_Instructions for the task_
Starting at the first line of the data, print each line verbatim up to and including the line bearing "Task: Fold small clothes", omitting pictures.

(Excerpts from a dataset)

*-*-*

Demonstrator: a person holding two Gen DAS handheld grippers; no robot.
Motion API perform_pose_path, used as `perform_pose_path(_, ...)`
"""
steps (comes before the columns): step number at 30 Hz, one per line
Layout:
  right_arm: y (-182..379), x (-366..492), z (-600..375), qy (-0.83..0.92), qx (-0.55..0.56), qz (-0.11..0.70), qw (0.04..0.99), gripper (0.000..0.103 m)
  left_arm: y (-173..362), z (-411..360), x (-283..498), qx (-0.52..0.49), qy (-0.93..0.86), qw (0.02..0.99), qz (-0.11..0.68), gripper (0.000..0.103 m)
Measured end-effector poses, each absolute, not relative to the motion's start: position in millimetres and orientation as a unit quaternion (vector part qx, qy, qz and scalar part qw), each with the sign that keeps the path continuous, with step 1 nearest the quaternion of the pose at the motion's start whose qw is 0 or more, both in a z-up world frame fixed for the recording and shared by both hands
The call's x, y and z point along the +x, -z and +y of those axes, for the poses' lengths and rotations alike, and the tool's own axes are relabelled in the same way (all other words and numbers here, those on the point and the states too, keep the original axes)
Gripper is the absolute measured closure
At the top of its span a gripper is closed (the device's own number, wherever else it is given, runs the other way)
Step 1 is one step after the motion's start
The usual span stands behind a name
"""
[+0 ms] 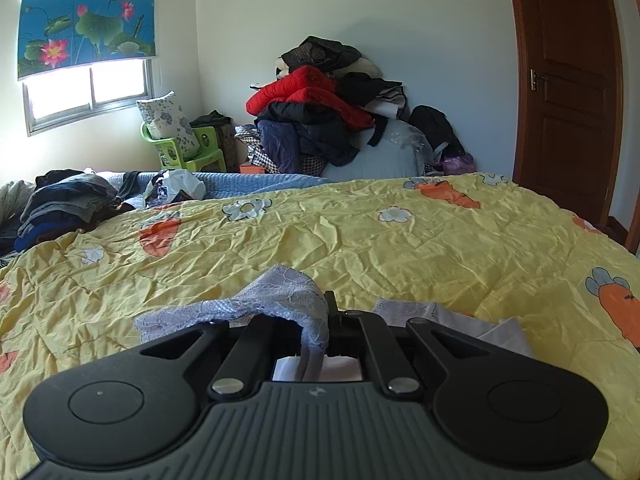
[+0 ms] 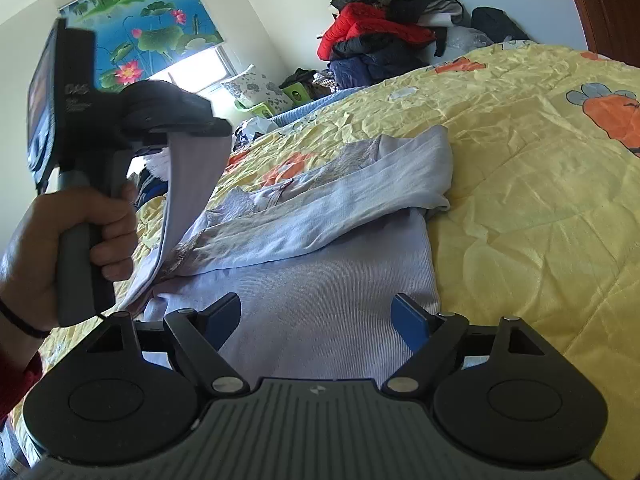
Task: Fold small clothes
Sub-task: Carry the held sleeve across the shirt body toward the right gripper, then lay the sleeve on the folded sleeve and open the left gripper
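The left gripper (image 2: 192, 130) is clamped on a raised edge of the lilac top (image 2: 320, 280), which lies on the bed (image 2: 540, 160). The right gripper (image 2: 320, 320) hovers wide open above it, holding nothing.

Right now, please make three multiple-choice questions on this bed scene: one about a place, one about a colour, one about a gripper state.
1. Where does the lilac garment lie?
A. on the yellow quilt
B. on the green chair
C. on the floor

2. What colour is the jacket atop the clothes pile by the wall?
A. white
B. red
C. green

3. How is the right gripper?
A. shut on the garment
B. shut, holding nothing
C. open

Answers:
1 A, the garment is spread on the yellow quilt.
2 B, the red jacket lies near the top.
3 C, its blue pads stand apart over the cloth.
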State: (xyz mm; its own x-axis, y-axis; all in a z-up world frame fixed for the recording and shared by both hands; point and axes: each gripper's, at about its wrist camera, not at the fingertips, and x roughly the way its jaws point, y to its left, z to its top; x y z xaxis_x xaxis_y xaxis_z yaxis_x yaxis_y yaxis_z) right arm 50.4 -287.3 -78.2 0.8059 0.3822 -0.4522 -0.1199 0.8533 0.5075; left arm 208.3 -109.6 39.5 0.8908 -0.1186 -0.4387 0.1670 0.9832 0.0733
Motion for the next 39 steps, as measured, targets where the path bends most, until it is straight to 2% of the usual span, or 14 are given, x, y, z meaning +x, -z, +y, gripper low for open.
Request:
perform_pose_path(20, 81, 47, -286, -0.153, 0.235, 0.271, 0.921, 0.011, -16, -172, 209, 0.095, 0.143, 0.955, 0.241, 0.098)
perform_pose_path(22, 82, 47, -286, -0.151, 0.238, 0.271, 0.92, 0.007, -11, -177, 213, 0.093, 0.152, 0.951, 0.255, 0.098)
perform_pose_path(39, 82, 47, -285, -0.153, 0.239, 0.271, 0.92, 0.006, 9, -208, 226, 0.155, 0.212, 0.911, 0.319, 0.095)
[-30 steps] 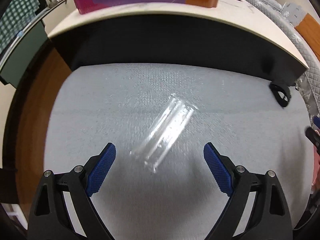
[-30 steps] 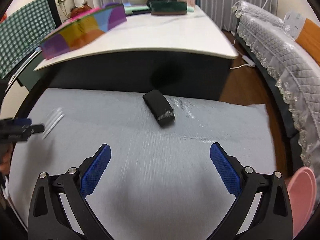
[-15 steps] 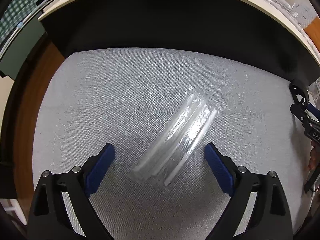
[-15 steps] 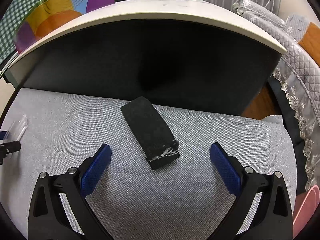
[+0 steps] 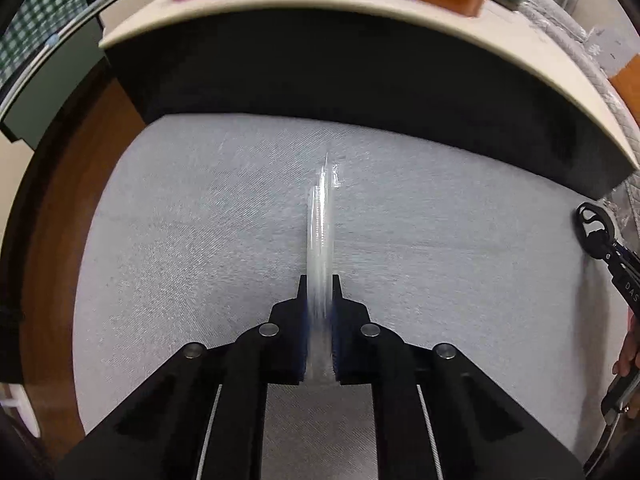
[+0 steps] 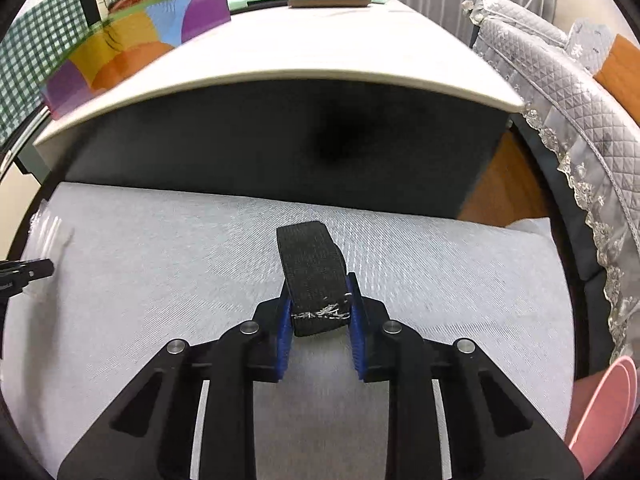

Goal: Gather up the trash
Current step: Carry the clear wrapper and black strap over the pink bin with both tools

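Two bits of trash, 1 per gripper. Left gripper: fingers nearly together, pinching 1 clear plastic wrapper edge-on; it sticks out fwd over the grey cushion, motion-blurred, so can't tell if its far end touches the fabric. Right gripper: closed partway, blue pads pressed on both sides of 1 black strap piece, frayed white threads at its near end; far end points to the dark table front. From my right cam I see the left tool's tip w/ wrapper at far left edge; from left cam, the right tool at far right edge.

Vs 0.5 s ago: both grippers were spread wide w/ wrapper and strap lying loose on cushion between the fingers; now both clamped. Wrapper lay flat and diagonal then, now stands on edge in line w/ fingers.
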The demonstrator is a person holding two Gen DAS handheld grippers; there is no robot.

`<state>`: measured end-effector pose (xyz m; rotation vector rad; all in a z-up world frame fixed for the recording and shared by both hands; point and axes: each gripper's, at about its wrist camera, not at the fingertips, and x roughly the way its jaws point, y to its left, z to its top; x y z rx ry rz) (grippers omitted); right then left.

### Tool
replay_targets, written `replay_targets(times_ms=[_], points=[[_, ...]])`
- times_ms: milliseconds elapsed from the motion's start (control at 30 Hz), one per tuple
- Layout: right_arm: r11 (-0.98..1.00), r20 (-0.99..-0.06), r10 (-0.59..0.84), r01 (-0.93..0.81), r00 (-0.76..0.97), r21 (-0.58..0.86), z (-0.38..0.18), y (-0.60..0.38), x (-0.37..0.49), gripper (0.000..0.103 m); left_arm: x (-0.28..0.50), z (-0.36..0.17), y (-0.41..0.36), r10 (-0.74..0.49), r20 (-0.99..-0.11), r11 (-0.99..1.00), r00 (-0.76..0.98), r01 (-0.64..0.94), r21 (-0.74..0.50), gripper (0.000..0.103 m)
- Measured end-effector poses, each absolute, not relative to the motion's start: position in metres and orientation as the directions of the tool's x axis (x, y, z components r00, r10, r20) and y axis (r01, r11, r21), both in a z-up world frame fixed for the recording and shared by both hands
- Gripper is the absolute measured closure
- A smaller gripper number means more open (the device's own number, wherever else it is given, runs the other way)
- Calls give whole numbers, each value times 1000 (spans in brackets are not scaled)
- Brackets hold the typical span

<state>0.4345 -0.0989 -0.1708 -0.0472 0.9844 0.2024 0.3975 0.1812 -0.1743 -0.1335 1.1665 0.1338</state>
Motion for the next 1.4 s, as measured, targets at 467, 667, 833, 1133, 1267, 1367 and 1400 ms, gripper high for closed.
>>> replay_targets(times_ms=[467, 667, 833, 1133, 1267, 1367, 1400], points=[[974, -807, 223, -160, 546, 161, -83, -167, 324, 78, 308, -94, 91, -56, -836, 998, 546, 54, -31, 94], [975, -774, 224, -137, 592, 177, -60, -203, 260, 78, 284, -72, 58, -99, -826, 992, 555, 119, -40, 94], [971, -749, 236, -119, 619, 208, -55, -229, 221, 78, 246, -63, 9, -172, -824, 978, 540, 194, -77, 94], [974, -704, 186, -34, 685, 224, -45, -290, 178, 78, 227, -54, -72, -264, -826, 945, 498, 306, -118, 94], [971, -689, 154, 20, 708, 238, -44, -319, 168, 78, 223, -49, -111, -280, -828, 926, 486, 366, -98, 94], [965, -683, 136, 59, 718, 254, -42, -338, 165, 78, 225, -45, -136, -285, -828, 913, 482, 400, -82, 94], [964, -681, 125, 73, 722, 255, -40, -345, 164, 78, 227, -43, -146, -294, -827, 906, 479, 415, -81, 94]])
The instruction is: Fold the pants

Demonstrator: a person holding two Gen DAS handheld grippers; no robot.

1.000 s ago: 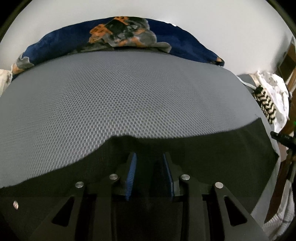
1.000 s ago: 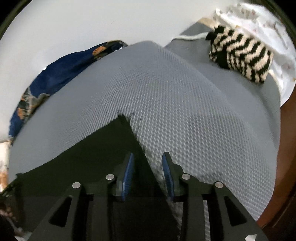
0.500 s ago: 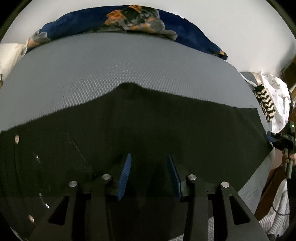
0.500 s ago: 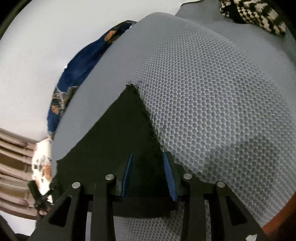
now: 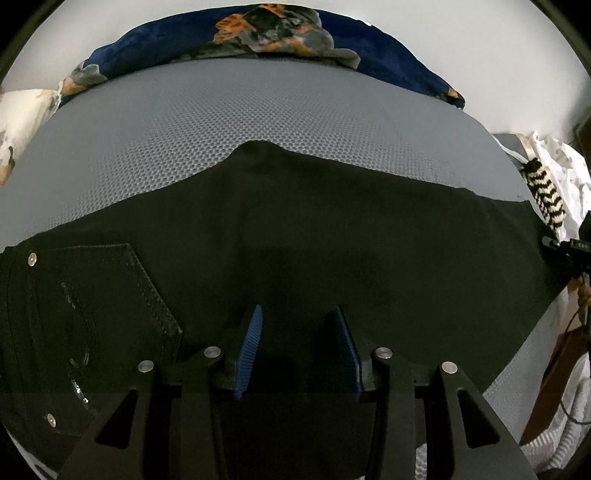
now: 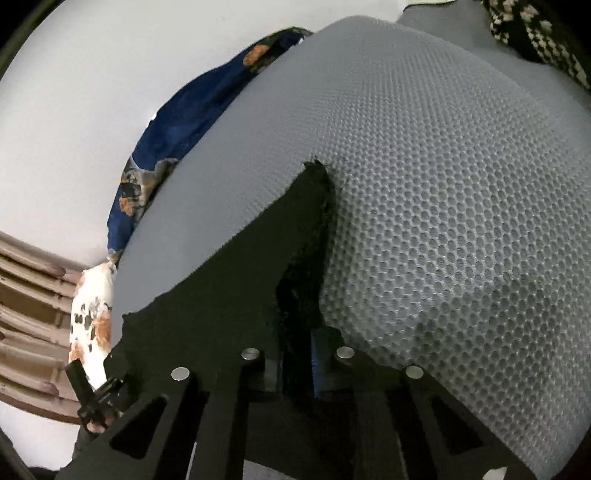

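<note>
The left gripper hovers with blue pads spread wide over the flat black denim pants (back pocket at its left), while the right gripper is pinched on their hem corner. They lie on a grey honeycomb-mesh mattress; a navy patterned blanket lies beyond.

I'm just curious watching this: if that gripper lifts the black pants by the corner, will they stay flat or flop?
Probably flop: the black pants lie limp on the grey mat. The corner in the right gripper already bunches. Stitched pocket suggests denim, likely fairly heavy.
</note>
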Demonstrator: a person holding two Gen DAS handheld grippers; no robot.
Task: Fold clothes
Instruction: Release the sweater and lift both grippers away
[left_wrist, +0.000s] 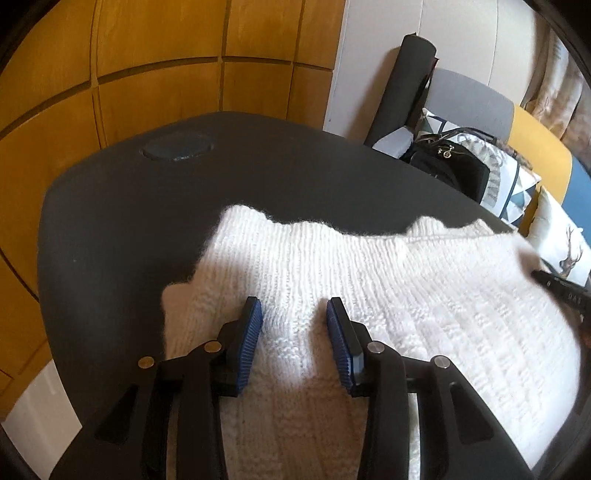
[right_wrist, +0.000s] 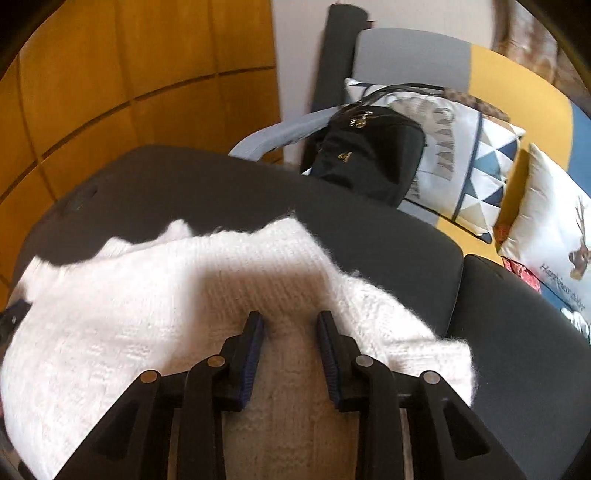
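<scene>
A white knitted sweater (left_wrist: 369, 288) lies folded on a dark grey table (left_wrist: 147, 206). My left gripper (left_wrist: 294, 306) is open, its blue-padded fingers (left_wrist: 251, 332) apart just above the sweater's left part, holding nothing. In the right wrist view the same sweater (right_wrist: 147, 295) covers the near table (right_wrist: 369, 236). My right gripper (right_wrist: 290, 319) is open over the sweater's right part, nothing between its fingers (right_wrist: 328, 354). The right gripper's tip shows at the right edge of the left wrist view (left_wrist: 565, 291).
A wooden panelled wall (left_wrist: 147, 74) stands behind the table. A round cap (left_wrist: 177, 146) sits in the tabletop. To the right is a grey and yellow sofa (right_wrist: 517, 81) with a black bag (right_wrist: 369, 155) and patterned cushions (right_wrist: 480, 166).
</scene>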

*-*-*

_Response to the exercise_
Demonstrator: a person holding two Gen DAS handheld grippers; no robot.
Motion API perform_pose_path, used as `perform_pose_path(_, ...)`
"""
steps (comes before the columns): step number at 30 Hz, one per line
Layout:
  right_arm: y (-182..379), x (-366..492), z (-600..375), qy (-0.83..0.92), qx (-0.55..0.56), qz (-0.11..0.70), qw (0.04..0.99), gripper (0.000..0.103 m)
  left_arm: y (-173..362), z (-411..360), x (-283..498), qx (-0.52..0.49), qy (-0.93..0.86), qw (0.02..0.99), qz (-0.11..0.68), gripper (0.000..0.103 m)
Measured end-effector poses, each absolute, not relative to the motion's start: position in millimetres and orientation as a unit quaternion (vector part qx, qy, qz and scalar part qw), each with the sign that keeps the path continuous, with step 1 nearest the quaternion of the pose at the motion's start whose qw is 0 or more, both in a z-up world frame fixed for the recording and shared by both hands
The call's x, y and z point along the +x, -z and +y of those axes, for the poses' lengths and rotations alike, and the tool's own axes are relabelled in the same way (all other words and numbers here, those on the point and the states too, keep the original axes)
Gripper is the absolute measured closure
At the top of its span a gripper is closed (the device's own number, wherever else it is given, runs the other way)
Step 1 is one step after the motion's start
The usual span stands behind a name
"""
[+0 ms] 
[+0 ms] 
Task: Fold small clothes

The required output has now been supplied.